- **EXERCISE PROMPT**
From the listing below, pick out each line with the word "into".

- **EXTRACTED INFORMATION**
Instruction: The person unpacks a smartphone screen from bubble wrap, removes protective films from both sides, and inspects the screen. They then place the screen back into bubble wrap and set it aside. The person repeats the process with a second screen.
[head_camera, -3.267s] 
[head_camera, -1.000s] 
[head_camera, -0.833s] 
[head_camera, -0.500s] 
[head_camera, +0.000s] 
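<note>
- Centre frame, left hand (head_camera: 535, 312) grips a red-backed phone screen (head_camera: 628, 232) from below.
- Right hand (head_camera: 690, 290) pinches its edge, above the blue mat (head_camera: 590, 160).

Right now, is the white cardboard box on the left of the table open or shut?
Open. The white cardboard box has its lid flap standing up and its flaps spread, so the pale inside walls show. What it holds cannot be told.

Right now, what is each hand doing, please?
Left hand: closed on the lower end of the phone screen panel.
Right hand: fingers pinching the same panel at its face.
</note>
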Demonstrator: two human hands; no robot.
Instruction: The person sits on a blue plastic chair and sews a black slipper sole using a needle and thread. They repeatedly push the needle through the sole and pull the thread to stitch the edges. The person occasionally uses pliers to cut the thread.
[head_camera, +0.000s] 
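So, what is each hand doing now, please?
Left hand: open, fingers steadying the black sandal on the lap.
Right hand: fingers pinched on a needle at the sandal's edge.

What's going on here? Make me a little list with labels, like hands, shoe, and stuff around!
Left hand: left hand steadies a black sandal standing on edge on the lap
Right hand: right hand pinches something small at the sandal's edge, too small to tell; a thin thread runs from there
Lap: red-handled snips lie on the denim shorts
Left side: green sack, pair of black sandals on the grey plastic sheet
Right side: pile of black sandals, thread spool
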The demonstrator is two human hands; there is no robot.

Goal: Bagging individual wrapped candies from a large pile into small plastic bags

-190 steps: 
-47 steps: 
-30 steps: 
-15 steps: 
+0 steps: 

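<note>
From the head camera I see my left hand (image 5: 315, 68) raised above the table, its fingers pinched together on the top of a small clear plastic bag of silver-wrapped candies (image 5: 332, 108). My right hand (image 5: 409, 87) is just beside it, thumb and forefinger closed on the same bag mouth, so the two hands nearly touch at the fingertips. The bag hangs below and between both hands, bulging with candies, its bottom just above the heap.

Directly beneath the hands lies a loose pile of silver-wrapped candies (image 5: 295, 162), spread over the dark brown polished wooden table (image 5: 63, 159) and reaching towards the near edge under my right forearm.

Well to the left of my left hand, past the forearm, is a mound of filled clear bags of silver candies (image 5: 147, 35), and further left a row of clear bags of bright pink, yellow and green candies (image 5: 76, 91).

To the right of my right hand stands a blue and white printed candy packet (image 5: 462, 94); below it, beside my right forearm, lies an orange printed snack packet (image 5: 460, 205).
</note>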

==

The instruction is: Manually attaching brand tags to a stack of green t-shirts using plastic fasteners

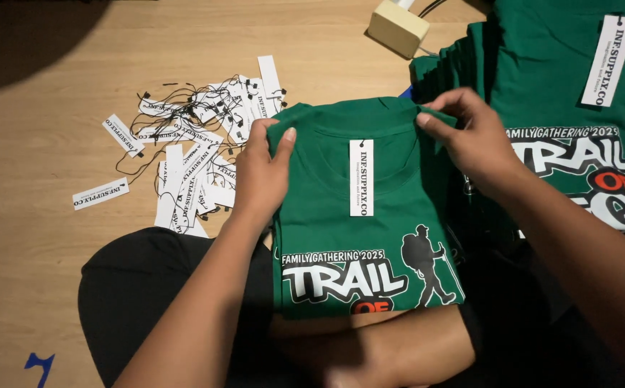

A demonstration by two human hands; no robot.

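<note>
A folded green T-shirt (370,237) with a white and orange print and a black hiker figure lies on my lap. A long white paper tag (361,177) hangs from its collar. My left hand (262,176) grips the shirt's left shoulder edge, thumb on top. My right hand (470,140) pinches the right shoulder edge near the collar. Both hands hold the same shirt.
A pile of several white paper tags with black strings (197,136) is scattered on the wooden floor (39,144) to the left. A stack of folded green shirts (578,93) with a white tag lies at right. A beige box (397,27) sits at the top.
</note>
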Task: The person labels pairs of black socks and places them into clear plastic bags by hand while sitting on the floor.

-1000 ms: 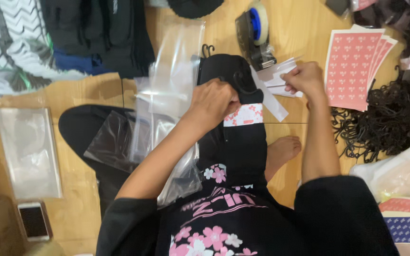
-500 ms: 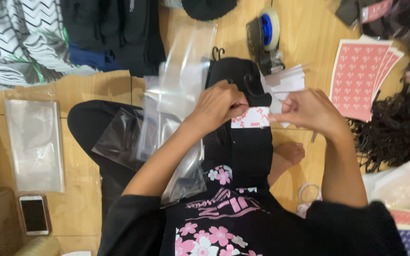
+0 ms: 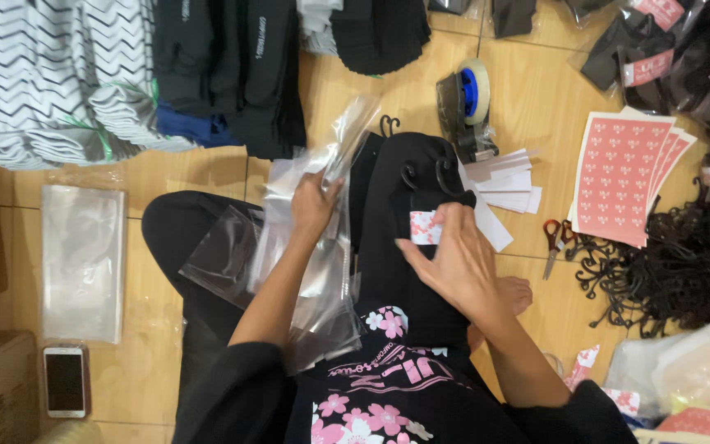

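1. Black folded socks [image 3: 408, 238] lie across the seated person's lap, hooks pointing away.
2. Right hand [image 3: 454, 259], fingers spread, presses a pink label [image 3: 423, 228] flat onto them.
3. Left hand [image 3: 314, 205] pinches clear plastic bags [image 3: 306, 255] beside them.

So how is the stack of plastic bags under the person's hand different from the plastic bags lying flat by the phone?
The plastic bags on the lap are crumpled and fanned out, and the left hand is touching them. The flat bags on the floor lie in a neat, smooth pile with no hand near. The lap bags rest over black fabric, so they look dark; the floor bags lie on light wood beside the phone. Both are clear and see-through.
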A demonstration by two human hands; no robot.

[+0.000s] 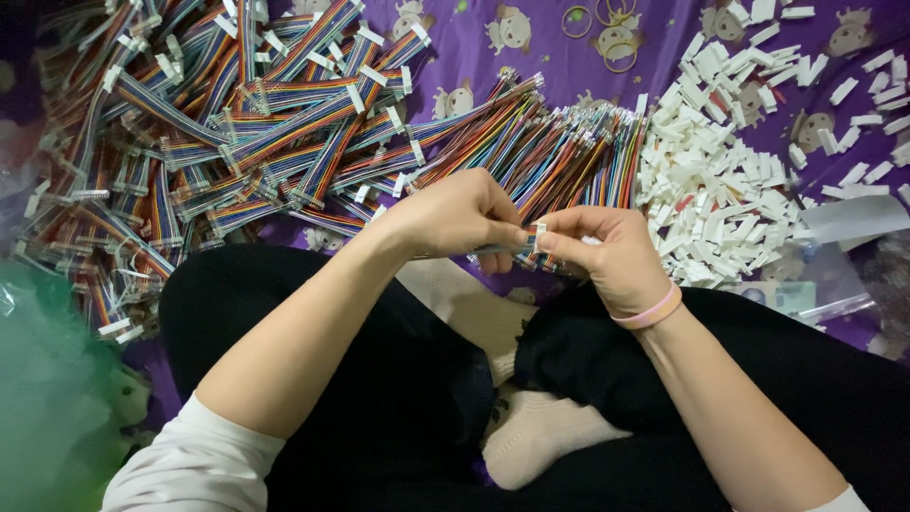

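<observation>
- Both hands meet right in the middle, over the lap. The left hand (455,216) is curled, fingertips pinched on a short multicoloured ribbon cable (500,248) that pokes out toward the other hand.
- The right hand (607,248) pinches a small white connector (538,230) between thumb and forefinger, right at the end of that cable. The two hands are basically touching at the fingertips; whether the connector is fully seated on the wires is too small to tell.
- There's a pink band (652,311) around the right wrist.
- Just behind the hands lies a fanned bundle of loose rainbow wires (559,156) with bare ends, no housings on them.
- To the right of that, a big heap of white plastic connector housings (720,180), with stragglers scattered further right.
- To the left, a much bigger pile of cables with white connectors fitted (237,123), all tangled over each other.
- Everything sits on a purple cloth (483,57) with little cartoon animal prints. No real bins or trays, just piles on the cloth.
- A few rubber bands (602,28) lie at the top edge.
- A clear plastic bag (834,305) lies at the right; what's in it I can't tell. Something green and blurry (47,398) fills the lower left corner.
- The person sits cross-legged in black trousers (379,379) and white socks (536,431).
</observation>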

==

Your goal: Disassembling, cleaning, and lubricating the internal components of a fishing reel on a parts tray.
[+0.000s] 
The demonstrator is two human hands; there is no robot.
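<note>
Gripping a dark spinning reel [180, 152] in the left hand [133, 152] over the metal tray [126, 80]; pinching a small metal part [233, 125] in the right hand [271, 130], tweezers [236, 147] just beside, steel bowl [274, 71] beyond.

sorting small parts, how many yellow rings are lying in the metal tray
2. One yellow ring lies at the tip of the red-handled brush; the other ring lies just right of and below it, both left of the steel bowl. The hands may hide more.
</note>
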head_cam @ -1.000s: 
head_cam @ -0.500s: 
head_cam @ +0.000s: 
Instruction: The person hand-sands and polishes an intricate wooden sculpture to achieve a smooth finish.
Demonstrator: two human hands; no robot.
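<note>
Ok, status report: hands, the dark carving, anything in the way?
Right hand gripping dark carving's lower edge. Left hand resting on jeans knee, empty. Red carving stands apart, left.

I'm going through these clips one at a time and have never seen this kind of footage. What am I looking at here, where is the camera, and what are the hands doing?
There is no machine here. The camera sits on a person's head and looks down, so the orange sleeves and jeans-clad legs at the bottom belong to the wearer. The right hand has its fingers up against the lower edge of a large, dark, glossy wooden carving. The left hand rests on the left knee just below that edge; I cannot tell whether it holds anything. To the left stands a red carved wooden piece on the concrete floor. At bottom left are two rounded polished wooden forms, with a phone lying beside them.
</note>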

- **EXERCISE ANSWER**
Instruction: The person unpacks a smartphone screen from bubble wrap, removes protective films from both sides, and inspects the screen. They then place the screen back into bubble wrap and set it aside. The person repeats the process with a second screen.
Goal: Bagging individual wrapped candies from a large pile into small plastic bags
Task: The person labels pairs of black socks and places them into clear plastic bags by hand while sitting on the floor.

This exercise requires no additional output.